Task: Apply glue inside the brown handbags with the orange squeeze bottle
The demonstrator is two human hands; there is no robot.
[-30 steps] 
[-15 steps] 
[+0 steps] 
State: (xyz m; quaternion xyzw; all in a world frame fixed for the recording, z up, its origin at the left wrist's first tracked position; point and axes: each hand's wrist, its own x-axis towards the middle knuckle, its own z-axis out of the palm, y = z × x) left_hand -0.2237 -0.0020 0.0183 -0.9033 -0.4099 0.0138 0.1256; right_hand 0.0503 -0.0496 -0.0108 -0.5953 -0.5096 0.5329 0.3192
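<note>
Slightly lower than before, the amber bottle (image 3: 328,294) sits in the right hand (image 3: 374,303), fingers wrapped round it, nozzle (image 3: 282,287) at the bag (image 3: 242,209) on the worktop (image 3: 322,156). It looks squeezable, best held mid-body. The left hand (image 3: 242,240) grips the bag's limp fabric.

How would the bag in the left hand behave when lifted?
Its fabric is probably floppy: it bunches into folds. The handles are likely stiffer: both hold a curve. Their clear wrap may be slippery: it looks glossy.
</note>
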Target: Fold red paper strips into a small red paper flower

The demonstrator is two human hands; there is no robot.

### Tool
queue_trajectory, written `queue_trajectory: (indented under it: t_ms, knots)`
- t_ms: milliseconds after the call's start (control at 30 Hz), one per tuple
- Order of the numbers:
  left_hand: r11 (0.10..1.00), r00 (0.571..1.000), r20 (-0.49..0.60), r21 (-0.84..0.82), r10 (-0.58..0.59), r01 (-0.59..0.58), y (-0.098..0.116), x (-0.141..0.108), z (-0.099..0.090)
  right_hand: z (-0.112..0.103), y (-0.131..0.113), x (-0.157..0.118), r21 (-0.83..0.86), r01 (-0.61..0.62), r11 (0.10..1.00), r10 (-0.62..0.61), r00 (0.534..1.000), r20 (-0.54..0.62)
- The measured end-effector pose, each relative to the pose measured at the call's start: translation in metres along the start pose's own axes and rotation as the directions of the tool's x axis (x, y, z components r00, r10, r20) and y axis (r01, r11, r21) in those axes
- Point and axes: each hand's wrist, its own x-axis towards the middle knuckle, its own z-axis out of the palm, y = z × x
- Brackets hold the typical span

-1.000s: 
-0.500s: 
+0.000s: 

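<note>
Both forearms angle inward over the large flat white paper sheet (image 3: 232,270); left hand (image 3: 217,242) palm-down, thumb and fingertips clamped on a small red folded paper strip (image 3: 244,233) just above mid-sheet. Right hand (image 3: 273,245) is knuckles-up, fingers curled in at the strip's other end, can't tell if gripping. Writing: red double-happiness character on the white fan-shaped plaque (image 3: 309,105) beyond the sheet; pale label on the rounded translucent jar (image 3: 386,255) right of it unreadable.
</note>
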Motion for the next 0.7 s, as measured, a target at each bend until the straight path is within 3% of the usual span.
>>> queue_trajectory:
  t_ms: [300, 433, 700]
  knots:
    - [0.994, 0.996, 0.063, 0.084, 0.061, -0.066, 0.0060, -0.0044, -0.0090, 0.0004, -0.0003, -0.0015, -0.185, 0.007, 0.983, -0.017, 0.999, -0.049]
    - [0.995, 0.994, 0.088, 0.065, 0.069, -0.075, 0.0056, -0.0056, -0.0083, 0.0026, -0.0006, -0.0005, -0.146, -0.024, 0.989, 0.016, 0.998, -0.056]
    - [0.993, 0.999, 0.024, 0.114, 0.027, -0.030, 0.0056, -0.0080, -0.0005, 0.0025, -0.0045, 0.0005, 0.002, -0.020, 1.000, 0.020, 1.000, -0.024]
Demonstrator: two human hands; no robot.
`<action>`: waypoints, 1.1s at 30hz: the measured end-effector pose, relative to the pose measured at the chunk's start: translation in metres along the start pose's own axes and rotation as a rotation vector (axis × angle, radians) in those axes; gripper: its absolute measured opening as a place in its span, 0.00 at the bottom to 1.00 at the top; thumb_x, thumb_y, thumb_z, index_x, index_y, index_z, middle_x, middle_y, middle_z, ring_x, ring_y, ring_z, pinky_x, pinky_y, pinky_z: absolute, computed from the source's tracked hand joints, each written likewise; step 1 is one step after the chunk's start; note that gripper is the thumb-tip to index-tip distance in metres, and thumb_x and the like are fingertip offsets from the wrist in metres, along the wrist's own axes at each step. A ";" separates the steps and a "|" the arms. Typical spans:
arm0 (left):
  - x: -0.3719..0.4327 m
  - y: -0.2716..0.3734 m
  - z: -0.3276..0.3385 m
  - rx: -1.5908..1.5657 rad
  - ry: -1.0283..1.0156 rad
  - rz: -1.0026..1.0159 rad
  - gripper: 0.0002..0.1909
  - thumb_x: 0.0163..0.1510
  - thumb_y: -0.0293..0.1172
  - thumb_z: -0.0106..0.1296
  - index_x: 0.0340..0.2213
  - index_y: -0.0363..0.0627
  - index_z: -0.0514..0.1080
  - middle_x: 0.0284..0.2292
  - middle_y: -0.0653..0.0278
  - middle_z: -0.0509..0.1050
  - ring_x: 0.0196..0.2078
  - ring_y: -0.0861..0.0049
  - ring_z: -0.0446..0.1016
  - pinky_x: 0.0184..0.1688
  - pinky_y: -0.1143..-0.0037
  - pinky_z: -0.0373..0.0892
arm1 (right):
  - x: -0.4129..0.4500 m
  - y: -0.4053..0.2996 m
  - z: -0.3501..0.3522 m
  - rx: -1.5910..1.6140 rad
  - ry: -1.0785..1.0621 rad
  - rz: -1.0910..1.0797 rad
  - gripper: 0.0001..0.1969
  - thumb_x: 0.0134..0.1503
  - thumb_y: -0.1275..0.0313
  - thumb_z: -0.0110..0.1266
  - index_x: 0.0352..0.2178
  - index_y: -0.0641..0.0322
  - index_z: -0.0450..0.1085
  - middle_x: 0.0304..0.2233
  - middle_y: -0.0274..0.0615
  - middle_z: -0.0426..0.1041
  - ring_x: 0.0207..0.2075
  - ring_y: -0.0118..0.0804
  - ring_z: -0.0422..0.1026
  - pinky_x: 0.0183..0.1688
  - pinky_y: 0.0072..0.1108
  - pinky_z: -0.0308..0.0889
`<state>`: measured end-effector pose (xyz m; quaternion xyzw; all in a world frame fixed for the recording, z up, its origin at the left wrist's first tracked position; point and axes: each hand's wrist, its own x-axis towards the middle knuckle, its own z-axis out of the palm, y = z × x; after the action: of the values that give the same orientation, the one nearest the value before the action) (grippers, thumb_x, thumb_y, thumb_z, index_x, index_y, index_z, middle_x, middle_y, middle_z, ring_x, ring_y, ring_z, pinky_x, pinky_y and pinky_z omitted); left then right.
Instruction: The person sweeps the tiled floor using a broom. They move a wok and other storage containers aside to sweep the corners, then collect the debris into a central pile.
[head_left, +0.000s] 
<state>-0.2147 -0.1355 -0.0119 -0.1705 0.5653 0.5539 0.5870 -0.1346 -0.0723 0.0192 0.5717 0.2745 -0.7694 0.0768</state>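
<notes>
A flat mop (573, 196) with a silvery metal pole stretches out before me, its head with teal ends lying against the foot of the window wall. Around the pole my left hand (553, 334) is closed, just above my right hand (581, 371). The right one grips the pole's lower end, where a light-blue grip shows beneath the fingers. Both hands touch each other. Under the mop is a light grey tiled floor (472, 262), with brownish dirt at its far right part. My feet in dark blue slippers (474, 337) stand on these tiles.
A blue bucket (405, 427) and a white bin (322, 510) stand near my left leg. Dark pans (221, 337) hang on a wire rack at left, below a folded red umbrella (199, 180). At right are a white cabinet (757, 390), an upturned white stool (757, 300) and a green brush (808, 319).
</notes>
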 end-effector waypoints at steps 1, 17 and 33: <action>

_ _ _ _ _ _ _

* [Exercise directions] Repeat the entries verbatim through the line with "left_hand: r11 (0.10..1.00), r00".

* [Solved exercise]
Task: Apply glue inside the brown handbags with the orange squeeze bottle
The demonstrator is two human hands; there is no robot.
[-30 steps] 
[-15 steps] 
[+0 steps] 
State: (xyz m; quaternion xyzw; all in a world frame fixed for the recording, z up, its origin at the left wrist's first tracked position; point and axes: each hand's wrist, its own x-axis towards the middle knuckle, its own z-axis out of the palm, y = z × x) left_hand -0.2237 -0.0020 0.0183 -0.9033 -0.4099 0.0138 0.1256; right_hand 0.0503 -0.0496 -0.0108 -0.5953 -0.5096 0.5329 0.3192
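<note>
Slightly lower than before, the amber bottle (image 3: 328,294) sits in the right hand (image 3: 374,303), fingers wrapped round it, nozzle (image 3: 282,287) at the bag (image 3: 242,209) on the worktop (image 3: 322,156). It looks squeezable, best held mid-body. The left hand (image 3: 242,240) grips the bag's limp fabric.

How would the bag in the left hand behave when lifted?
Its fabric is probably floppy: it bunches into folds. The handles are likely stiffer: both hold a curve. Their clear wrap may be slippery: it looks glossy.
</note>
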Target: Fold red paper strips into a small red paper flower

The demonstrator is two human hands; there is no robot.

### Tool
queue_trajectory, written `queue_trajectory: (indented under it: t_ms, knots)`
- t_ms: milliseconds after the call's start (control at 30 Hz), one per tuple
- Order of the numbers:
  left_hand: r11 (0.10..1.00), r00 (0.571..1.000), r20 (-0.49..0.60), r21 (-0.84..0.82), r10 (-0.58..0.59), r01 (-0.59..0.58), y (-0.098..0.116), x (-0.141..0.108), z (-0.099..0.090)

Nothing more is required for this answer.